Page 1 of 1

Doubt about Surrogate Key Generation

Posted: Tue Feb 19, 2008 4:02 pm
by manishk
I have a table called "Test".

Data in the Table is :

Test
--------------------------------
Col 1 | Col 2 | Col 3
-------------------------------
123 | abc | test0
223 | dcf | test2
123 | abc | test3

I want to generate the surrogate key based on the values in Col 1 and Col 2.

When i am generating the key using the surrogate stage and defining Col1 and Col 2 as key in Metadata, i am getting the result as :

TestTarget
--------------------------------
Col | Col 1 | Col 2 | Col 3
-------------------------------
1 |123 | abc | test0
2 |223 | dcf | test2
3 |123 | abc | test3

I was thinking that i will get 2 rows in output and the Datastage will drop a row as the record seems to be duplicate based on the keys

If the above result is correct then this can be achieved using a Column Generator and increment the value by one.


Just wondering what difference it make having a surrogate key.

Thanks
Manish

Posted: Tue Feb 19, 2008 5:23 pm
by ray.wurlod
The point about a surrogate key is that it allows history to be preserved.

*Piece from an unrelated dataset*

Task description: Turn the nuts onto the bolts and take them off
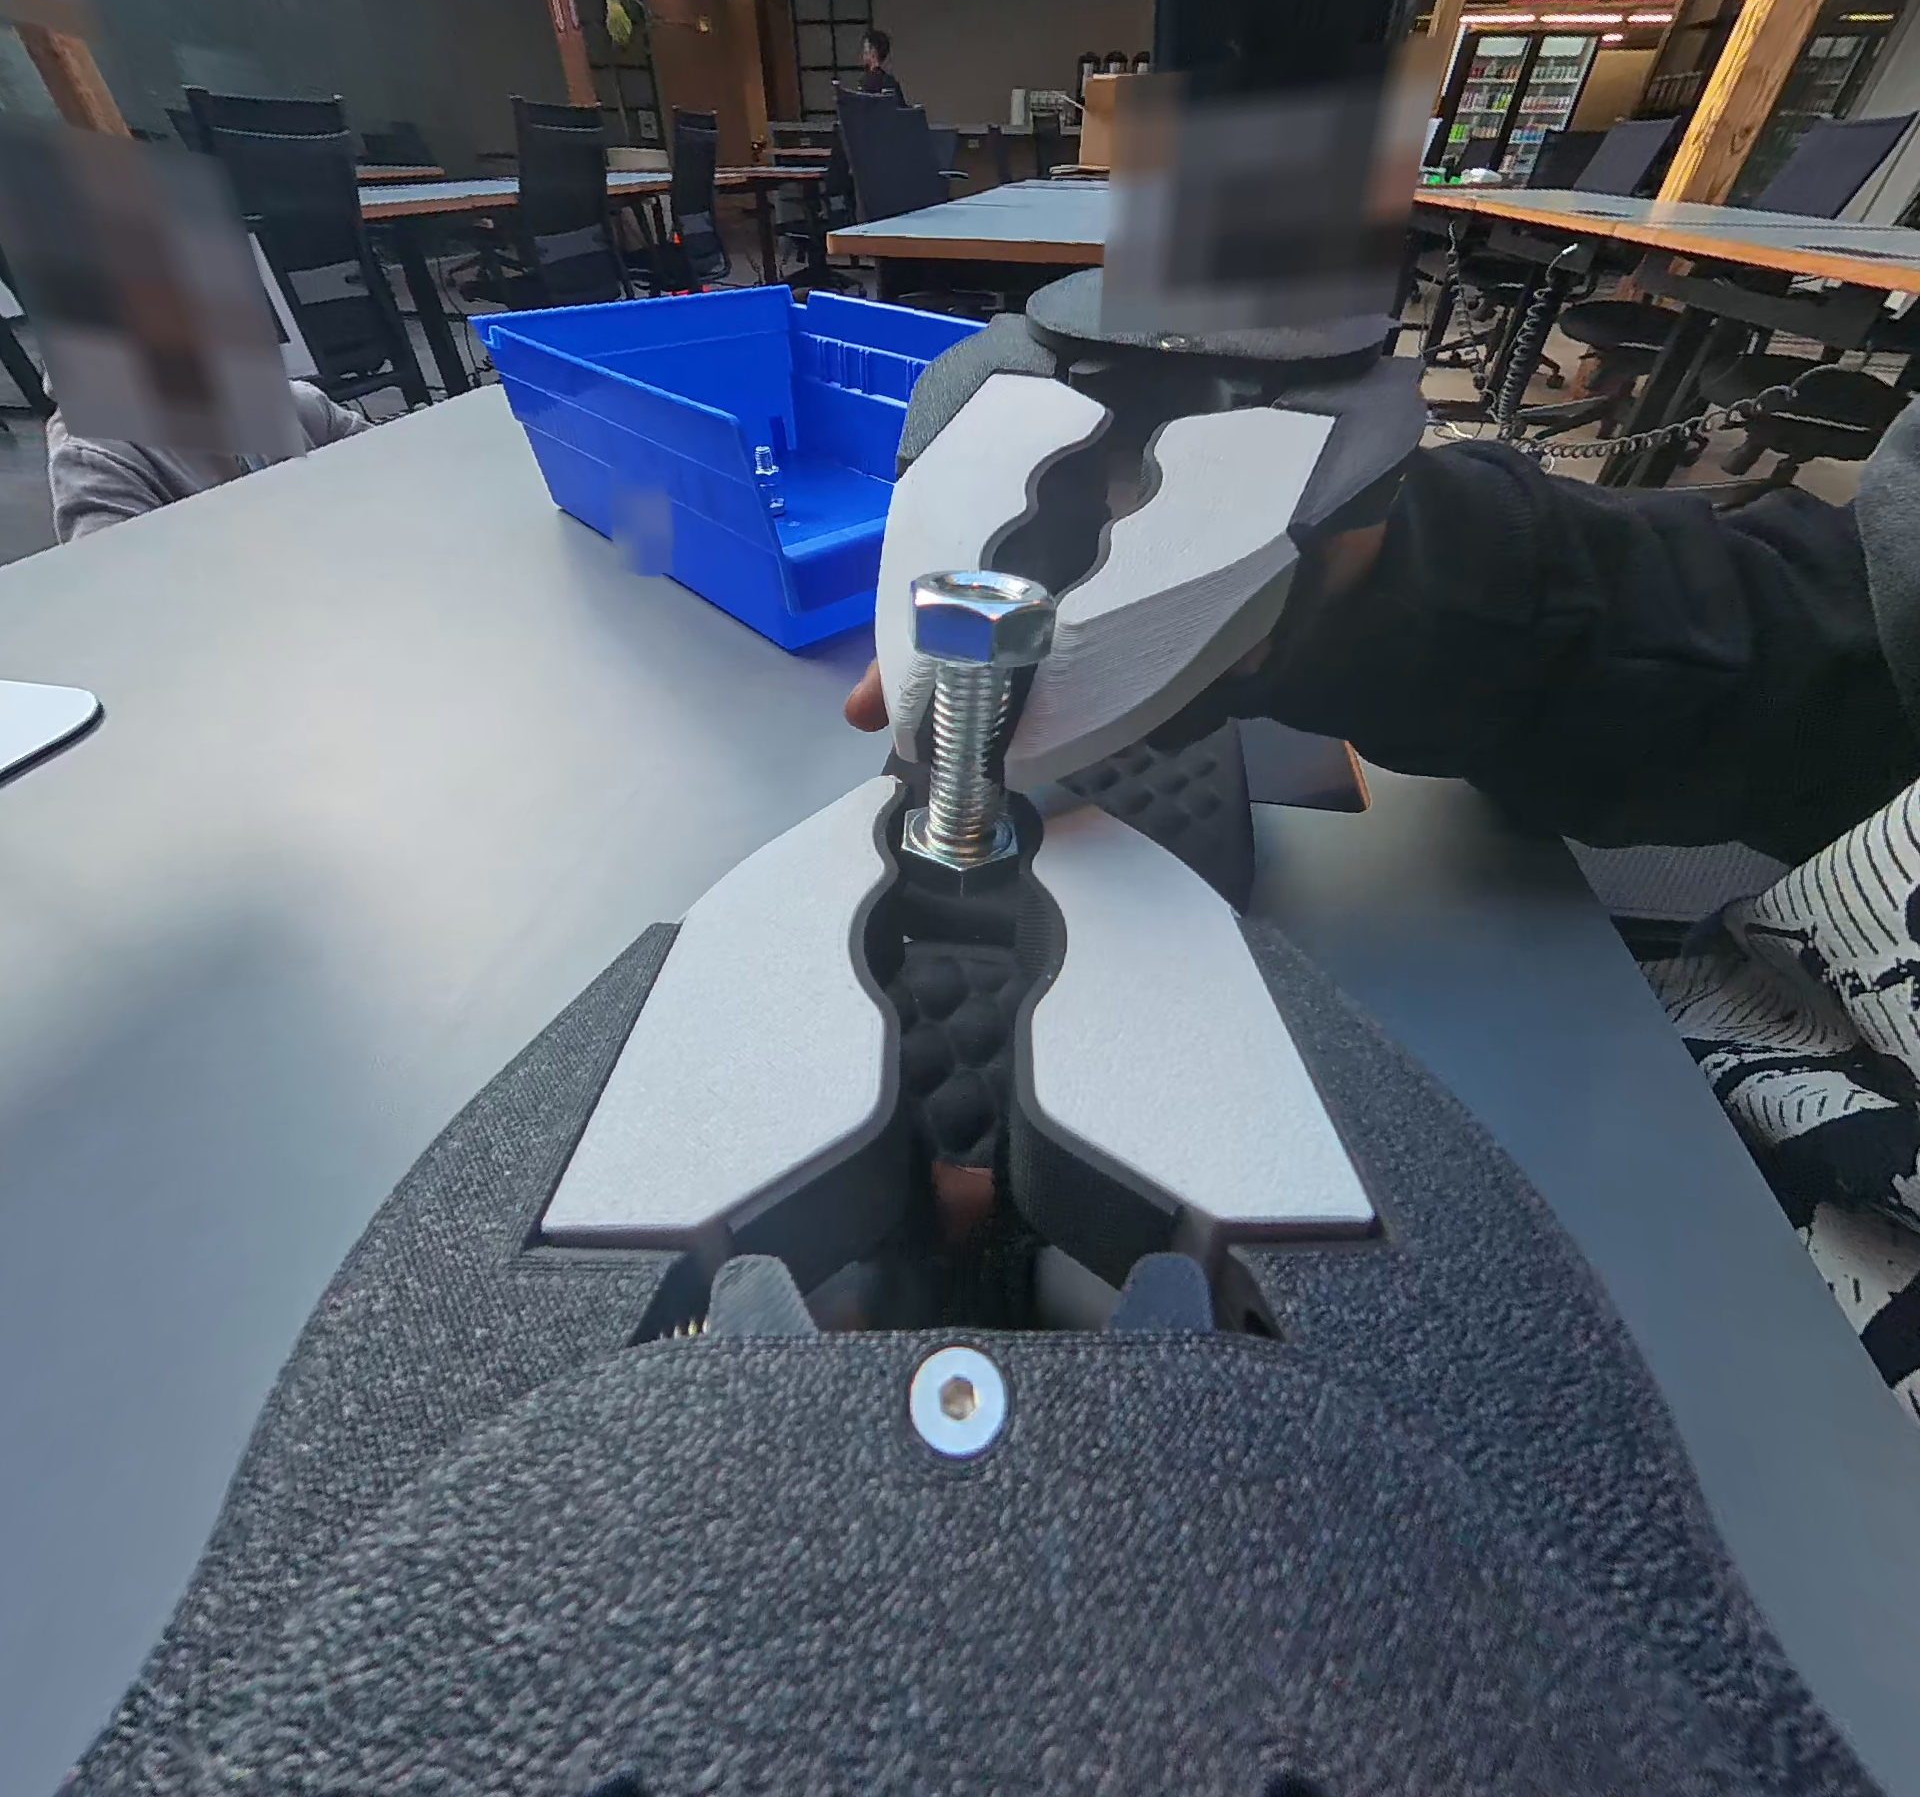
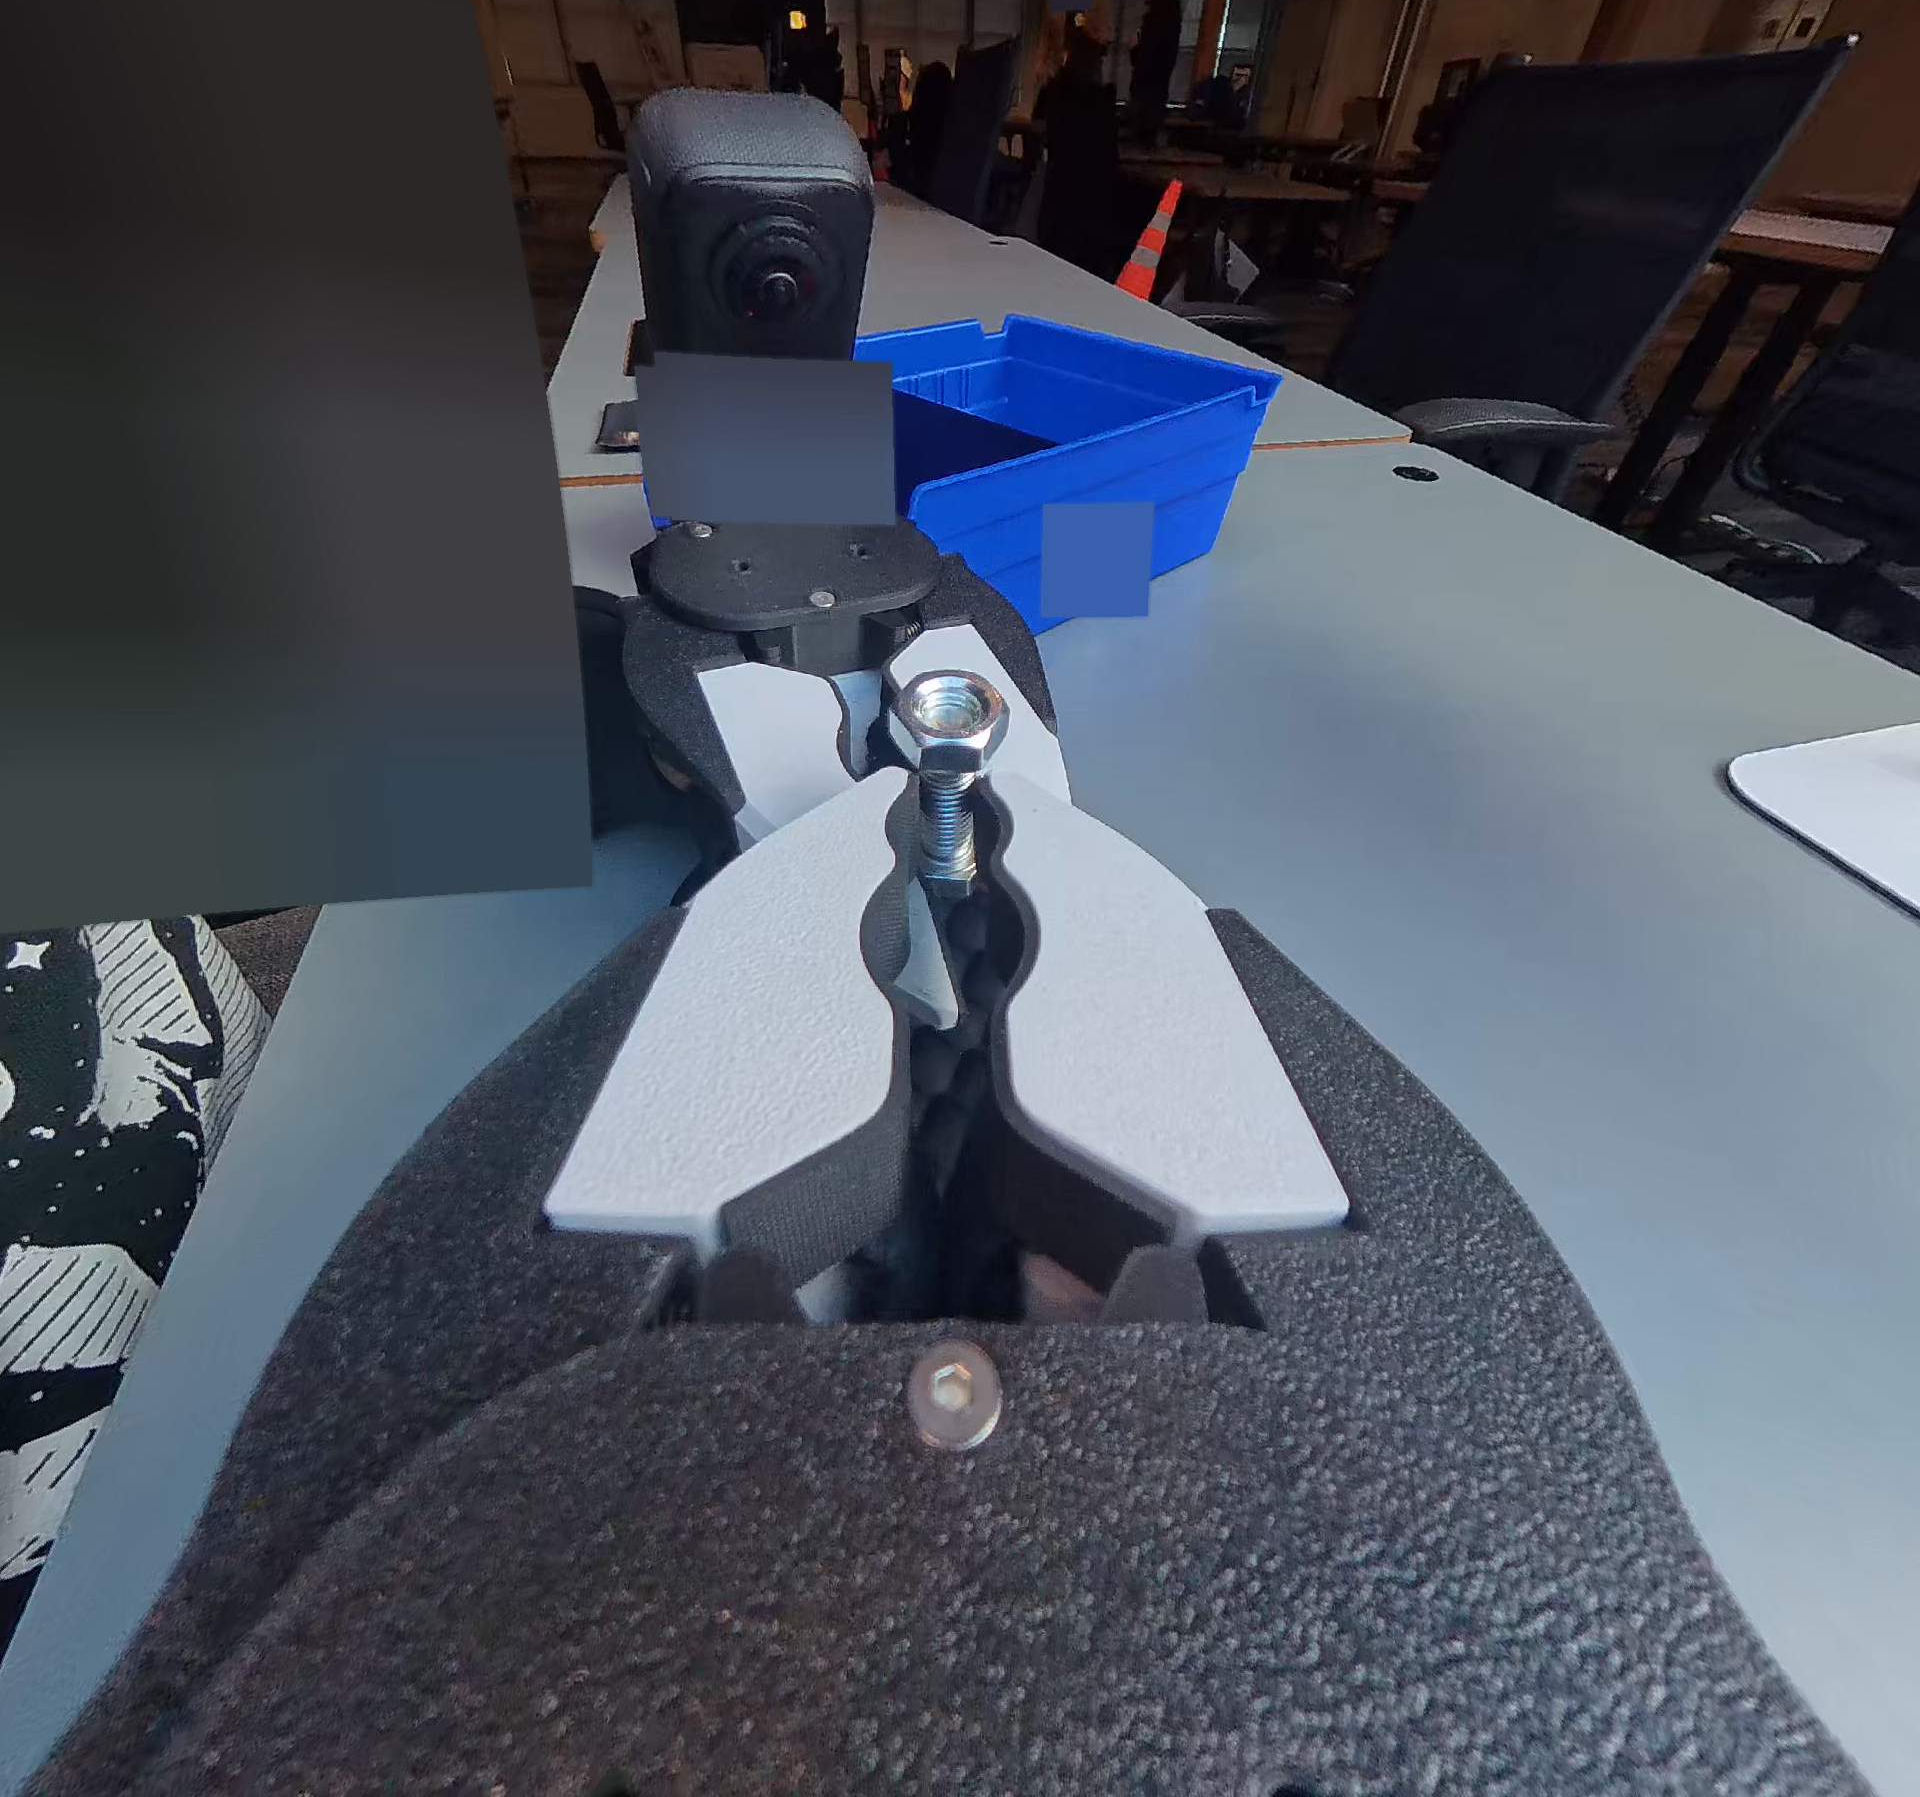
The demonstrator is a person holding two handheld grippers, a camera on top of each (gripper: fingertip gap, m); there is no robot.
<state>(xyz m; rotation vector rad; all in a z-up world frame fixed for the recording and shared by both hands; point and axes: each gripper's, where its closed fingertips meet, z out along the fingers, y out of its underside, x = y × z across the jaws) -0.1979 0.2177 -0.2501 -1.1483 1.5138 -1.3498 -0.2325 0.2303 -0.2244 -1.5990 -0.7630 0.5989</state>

What you have illustrated above is a Type 2 slowly changing dimension, when the actual key remains the same, a non-key column changes value, and you need to preserve the history. In a Type 1 slowly changing dimension you would typically simply update Col3. In either case it is wise to have extra column(s) in the target table to identify when the record was created, last upated, and by what process, and, possibly, a simple identifier of which is the currently active version of the row for any particular key value. All this gives you the flexibility to re-run or to unwind changes.